Exercise requirements:
Scan the lines below; pull out those with "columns".

Information supplied:
####

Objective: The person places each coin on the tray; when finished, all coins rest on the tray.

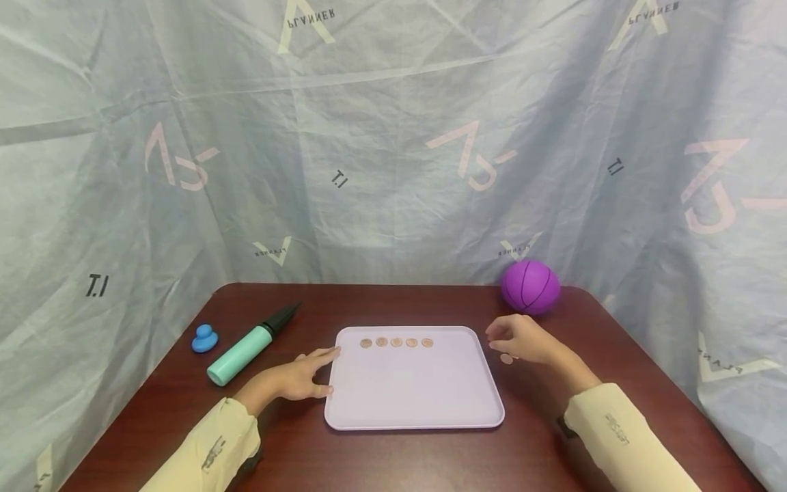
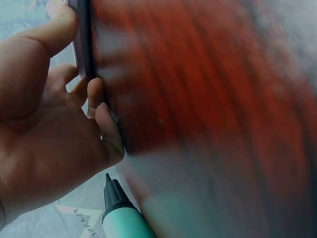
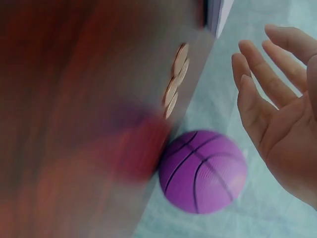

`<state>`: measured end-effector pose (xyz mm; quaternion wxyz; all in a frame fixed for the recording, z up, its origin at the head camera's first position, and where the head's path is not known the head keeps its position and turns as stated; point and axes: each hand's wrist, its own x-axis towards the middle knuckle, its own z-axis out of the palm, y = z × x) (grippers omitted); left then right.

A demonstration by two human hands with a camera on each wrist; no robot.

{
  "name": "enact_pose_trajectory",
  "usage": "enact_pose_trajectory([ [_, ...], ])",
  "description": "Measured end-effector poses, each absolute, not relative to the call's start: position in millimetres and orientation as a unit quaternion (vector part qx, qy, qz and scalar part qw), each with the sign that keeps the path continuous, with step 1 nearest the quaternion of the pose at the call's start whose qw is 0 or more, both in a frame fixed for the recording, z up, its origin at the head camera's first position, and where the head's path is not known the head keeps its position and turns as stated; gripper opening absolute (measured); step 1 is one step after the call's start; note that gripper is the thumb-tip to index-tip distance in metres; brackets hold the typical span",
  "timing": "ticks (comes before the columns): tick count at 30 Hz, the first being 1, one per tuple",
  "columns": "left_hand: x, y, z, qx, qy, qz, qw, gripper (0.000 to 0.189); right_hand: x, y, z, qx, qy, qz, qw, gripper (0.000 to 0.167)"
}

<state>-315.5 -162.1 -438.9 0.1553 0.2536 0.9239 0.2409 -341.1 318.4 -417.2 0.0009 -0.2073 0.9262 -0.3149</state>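
Note:
A row of several coins (image 1: pixel 396 342) lies along the far side of the pale lilac tray (image 1: pixel 402 396). My left hand (image 1: pixel 298 377) touches the tray's left edge with thumb and fingertips spread apart. In the left wrist view, that hand's thumb (image 2: pixel 62 29) rests at the tray rim. My right hand (image 1: pixel 522 338) hovers just right of the tray, its fingers loosely bent and holding nothing that shows. Below it, more coins (image 3: pixel 173 84) lie overlapping on the table; in the head view only a coin (image 1: pixel 506 358) or so shows beneath the hand.
A purple ball (image 1: pixel 531 287) sits at the table's far right corner. On the left lie a mint-green hand pump (image 1: pixel 240 355) with a black nozzle and a small blue knobbed object (image 1: pixel 204 338). A printed grey cloth (image 1: pixel 393 137) hangs behind the dark red-brown table (image 1: pixel 393 461).

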Motion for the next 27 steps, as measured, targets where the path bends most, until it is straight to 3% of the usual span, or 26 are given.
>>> enact_pose_trajectory([
  [14, -316, -161, -441, 0.252, 0.924, 0.242, 0.153, 0.082, -329, 344, -432, -0.238, 0.918, -0.316, 0.024, 0.013],
  [27, -316, -162, -440, 0.255, 0.925, 0.239, 0.152, 0.081, -336, 342, -440, -0.234, 0.943, -0.238, -0.003, 0.012],
])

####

Reply:
  "timing": "ticks (comes before the columns): tick count at 30 Hz, the first being 1, one per tuple",
  "columns": "left_hand: x, y, z, qx, qy, qz, qw, gripper (0.000 to 0.189); right_hand: x, y, z, qx, qy, qz, qw, gripper (0.000 to 0.167)"

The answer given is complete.